## WHAT IS REQUIRED
Beginning with the opening line, restate the following material exactly, up through the line that contains "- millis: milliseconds".

## INPUT DATA
○ ○ ○ ○ ○

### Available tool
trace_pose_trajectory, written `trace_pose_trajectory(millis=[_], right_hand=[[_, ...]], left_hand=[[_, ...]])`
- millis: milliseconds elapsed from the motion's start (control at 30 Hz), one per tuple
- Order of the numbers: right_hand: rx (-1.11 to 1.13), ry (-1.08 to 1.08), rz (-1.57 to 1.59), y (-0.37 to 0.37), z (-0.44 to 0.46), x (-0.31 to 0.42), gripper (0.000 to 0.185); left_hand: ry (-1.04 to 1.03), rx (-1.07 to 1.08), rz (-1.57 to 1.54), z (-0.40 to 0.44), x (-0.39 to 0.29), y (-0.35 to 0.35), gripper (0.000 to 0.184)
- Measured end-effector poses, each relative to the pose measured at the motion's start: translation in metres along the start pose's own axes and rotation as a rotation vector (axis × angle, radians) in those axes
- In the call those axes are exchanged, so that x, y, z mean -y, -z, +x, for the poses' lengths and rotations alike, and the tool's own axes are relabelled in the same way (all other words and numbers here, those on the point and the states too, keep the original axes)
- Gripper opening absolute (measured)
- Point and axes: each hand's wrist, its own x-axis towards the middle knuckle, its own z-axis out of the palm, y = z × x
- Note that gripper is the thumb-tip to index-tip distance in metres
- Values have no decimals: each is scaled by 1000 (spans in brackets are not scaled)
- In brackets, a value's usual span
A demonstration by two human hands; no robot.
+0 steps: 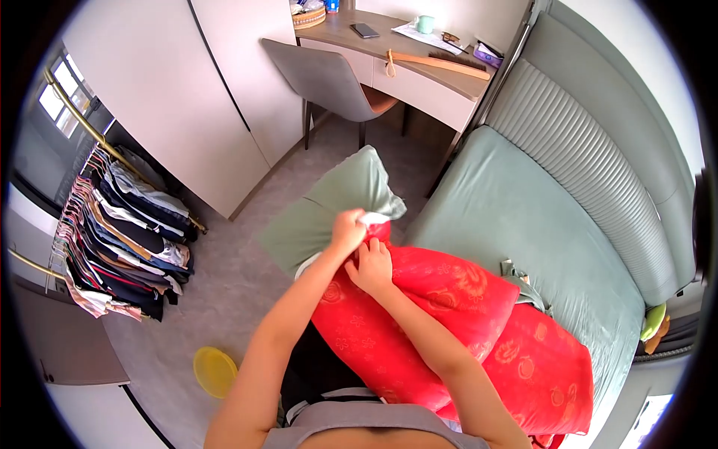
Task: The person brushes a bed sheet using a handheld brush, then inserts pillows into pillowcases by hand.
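A red quilt (449, 299) with a pale flower pattern drapes across my front and over the bed's near side. Beyond it spreads a sage-green fabric cover (329, 198) with a whitish edge, hanging above the floor. My left hand (349, 230) is closed around the bunched cover where its white edge meets a bit of red quilt. Just below it, my right hand (372, 268) pinches the red quilt near its corner, fingers bent. The fabric hides the fingertips of both hands. How far the quilt reaches inside the cover cannot be seen.
The bed (523, 202) with a green sheet stands at the right. A grey chair (329, 78) is tucked by the desk (441, 63), which bears a phone, a mint cup and a long wooden-handled brush. Left are a clothes rack (127, 232), a wardrobe (179, 97) and a yellow basin (215, 372).
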Motion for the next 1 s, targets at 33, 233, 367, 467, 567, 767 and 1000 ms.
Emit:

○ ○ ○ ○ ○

## EXPECTED OUTPUT
### Available tool
trace_pose_trajectory, written `trace_pose_trajectory(millis=[_], right_hand=[[_, ...]], left_hand=[[_, ...]])`
- millis: milliseconds elapsed from the motion's start (control at 30 Hz), one per tuple

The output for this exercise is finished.